### What you should do
Tally the lines below that contain the word "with", then give the tally and nothing more.
==============================
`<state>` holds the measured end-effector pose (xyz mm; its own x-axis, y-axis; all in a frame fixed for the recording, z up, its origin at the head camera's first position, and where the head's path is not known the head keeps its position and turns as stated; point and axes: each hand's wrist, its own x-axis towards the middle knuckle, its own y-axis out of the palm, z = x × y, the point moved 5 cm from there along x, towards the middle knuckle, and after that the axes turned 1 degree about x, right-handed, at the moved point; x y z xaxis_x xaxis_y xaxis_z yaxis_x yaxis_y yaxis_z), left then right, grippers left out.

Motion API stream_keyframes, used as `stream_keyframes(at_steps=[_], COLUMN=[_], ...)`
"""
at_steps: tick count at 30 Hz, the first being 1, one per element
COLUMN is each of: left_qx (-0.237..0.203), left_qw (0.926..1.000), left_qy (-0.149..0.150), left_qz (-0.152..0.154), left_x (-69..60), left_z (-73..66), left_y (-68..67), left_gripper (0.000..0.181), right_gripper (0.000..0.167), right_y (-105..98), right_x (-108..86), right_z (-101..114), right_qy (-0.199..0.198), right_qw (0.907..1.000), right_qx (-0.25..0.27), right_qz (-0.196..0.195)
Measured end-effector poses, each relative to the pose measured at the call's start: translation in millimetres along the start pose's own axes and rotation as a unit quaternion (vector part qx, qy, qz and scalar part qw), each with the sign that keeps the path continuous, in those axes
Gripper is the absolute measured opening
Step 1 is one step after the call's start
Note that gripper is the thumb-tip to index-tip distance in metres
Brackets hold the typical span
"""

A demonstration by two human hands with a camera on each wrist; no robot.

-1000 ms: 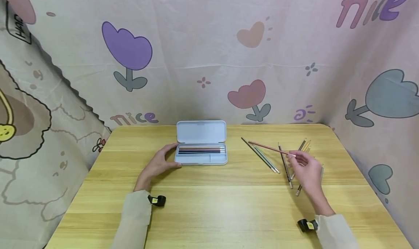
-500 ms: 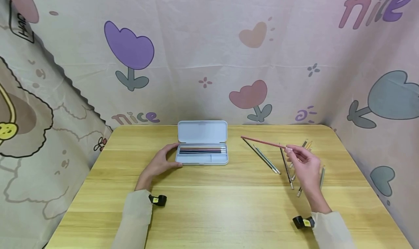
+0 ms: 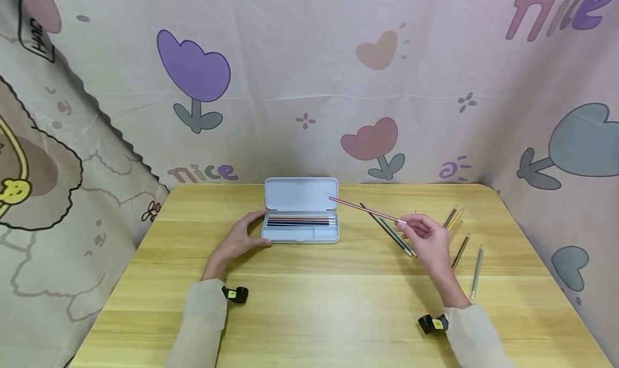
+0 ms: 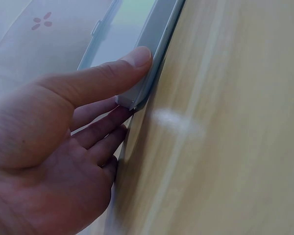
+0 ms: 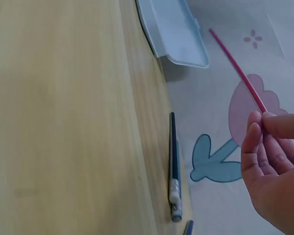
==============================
### Exercise solution
2